Mitigate potential harms


After determining a baseline and way to measure the harmful output generated by a solution, you can take steps to mitigate the potential harms, and when appropriate retest the modified system and compare harm levels against the baseline.

Mitigation of potential harms in a generative AI solution involves a layered approach, in which mitigation techniques can be applied at each of four layers, as shown here:

Diagram showing the model, safety system, application, and positioning layers of a generative AI solution.

  1. Model
  2. Safety System
  3. Metaprompt and grounding
  4. User experience

1: The model layer

The model layer consists of the generative AI model(s) at the heart of your solution. For example, your solution may be built around a model such as GPT-4.
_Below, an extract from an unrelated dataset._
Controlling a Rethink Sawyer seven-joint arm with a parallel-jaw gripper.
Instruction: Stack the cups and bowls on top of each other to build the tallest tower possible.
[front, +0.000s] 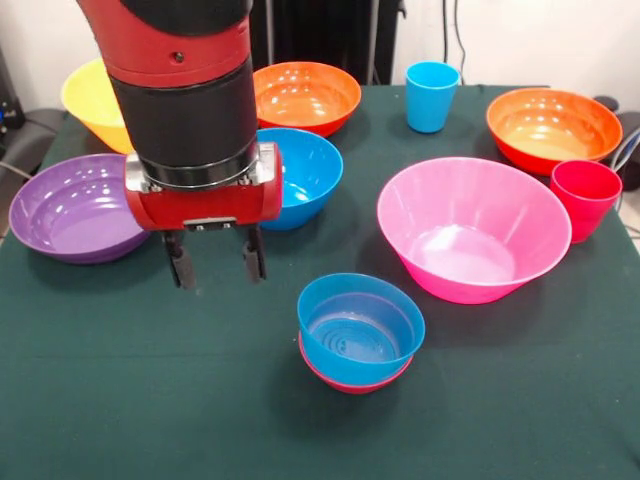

Mitigations you can apply at the model layer include:

  • Selecting a model that is appropriate for the intended solution use. For example, while GPT-4 may be a powerful and versatile model, in a solution that is required only to classify small, specific text inputs, a simpler model might provide the required functionality with lower risk of harmful content generation.
  • Fine-tuning a foundational model with your own training data so that the responses it generates are more likely to be relevant and scoped to your solution scenario.

2: The safety system layer

The safety system layer includes platform-level configurations and capabilities that help mitigate harm. For example, Azure OpenAI Service includes support for content filters that apply criteria to suppress prompts and responses based on classification of content into four severity levels (safe, low, medium, and high) for four categories of potential harm (hate, sexual, violence, and self-harm).

Other safety system layer mitigations can include abuse detection algorithms to determine if the solution is being systematically abused (for example through high volumes of automated requests from a bot) and alert notifications that enable a fast response to potential system abuse or harmful behavior.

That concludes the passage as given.